June 18, 2026 · 8 min read

Lexington Law and CreditRepair.com were sanctioned for upfront fees. Here is the free FCRA path to pull reports and dispute errors yourself.

Why this matters

For years, the two most-advertised names in credit repair — Lexington Law and CreditRepair.com — ran on a simple model: pay us a monthly fee, and we'll dispute the negative items on your credit report for you. Millions of people signed up. Then a federal regulator took the model apart in court.

In 2023, the company behind both brands was hit with a $2.66 billion consumer-redress judgment — a figure you'll often see rounded to $2.7 billion once two civil penalties are added on top. The parent company filed for bankruptcy and shut down most of its operations within weeks. And in late 2024, the government began mailing $1.8 billion in refunds to roughly 4.3 million former customers — the largest payout ever from the federal consumer-protection fund that returns money to harmed consumers.

Here's the part that matters for you: the company wasn't shut down because credit disputes are illegal. They're not. It was shut down because of how it charged — taking money upfront, before delivering the thing it promised. The disputes themselves are a right you already have, under federal law, for free.

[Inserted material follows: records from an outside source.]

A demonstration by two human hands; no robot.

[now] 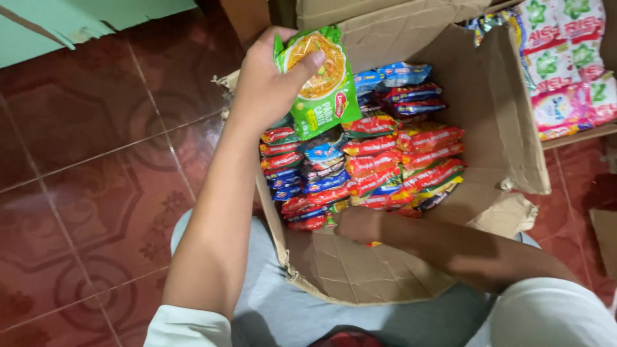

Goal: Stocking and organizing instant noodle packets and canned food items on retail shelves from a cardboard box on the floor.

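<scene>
Left hand [267,83] is up at the top centre of the frame, fingers wrapped around a green packet [321,83], thumb pressed flat across its front. So that grip is closed, firmly, on the packet. The packet hangs just above the upper left corner of the stacked packets [366,160] in the box [501,115], clear of them or barely brushing, I can't quite tell from here. Its long axis runs top to bottom in the frame, tilted a little so the lower end swings right, toward the stack. The hand holds it by its upper left part, which leaves the lower right end free and nearest the rows below.

Right hand [357,223] is down low, centre of the frame, reaching in across the near box flap. It sits at the bottom edge of the stack, knuckles curled, touching the nearest red packets. Whether it actually pinches one, I cannot tell; the fingertips are tucked under and hidden.

The stack itself is red and blue packets standing on edge in tight rows, filling the far half of the box; the near half shows bare cardboard. So the green packet lies up and left of the rows, the right hand below them, the stack between the two hands. The left hand is the one carrying; the right is the one nearer the open cardboard.

Off to the upper right, a second carton [578,135] of pink and white pouches [565,64]. Red patterned floor tiles [83,193] fill the left.
</scene>
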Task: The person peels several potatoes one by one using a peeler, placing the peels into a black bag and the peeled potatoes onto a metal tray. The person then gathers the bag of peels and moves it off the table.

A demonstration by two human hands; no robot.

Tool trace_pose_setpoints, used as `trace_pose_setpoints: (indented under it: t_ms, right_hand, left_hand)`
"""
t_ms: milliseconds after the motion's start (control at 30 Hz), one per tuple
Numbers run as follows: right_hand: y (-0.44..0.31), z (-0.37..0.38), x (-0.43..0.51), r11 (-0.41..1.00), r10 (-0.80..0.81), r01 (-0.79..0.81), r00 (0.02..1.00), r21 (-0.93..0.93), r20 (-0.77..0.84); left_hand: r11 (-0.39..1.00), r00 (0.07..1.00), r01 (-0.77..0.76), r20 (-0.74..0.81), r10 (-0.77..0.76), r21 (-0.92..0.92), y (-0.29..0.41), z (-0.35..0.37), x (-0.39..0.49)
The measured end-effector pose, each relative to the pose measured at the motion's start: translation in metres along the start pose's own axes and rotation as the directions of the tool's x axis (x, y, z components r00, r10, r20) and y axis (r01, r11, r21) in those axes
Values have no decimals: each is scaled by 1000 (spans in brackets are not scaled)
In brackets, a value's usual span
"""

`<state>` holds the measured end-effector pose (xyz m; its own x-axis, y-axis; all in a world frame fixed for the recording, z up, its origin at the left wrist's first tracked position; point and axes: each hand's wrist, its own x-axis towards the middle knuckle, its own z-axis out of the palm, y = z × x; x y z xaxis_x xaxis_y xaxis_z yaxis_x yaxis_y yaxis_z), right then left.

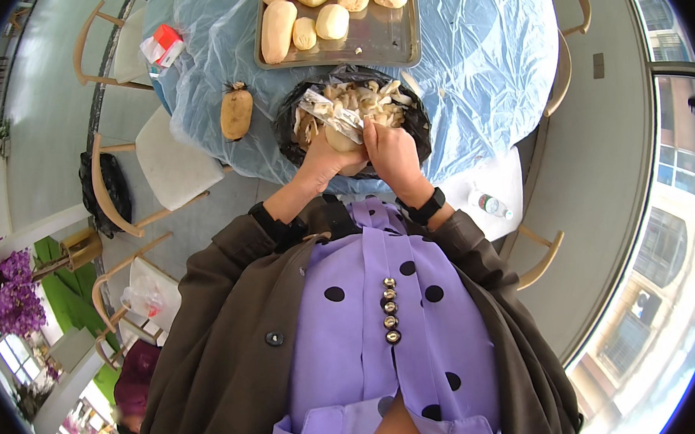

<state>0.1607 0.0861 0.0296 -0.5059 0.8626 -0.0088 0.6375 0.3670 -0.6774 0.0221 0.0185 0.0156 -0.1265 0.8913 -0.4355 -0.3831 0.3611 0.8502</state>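
Observation:
My left hand [328,156] is closed around a pale peeled root vegetable [343,140], held over a black plastic bag [289,112] with peelings [377,98] in it. My right hand [392,151] grips the near end of a broad metal blade [331,114], which slants up to the left across the root; its handle is hidden by my fingers. Beyond the bag, a metal tray [385,40] holds several peeled roots [279,31]. One unpeeled brown root [237,112], probably lotus root, lies left of the bag.
A blue plastic sheet [475,51] covers the round table. At its left lies a red and white box [166,45]. Wooden chairs [178,157] stand around. A plastic bottle [492,204] lies on a white seat at the right. Another person [135,378] is at the lower left.

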Motion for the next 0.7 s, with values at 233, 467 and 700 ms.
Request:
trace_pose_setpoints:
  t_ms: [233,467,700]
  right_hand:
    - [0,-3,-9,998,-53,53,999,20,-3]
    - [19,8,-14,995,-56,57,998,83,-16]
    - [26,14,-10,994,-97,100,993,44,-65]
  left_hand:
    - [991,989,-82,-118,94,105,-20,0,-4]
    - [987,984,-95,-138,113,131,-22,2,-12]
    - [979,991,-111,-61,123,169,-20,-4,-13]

This guide explains what actually happened, the bipartisan bill in Congress now trying to ban the pay-first model outright, and — most usefully — the specific things those firms charged you for that you can legally do yourself, at no cost, under the Fair Credit Reporting Act.

One thing up front, so there's no confusion: doing this yourself is about exercising a right, not buying an outcome. No one — not a credit-repair firm, not us, not anyone — can promise to delete a debt that is genuinely yours and accurately reported, or guarantee a specific credit-score change. Be deeply skeptical of anyone who does. What you can do, for free, is make sure your report is accurate and challenge the parts that aren't.

The short version

If you only read one section, here it is.

  • The companies behind Lexington Law and CreditRepair.com were ordered to pay $2.66 billion in consumer redress (about $2.7 billion with penalties), filed for bankruptcy, and largely shut down — and $1.8 billion was later refunded to about 4.3 million customers.
  • The violation wasn't disputing credit — it was charging upfront fees for credit-repair services before delivering results, which a federal rule prohibits.
  • A bipartisan bill in Congress (the Ending Scam Credit Repair Act) would tighten that ban further — but it's still sitting in committee, not law.
  • Everything those firms charged a monthly fee to do, you have a federal right to do yourself for free: pull your reports, find the errors, and dispute the inaccurate ones with the bureaus and the companies that reported them.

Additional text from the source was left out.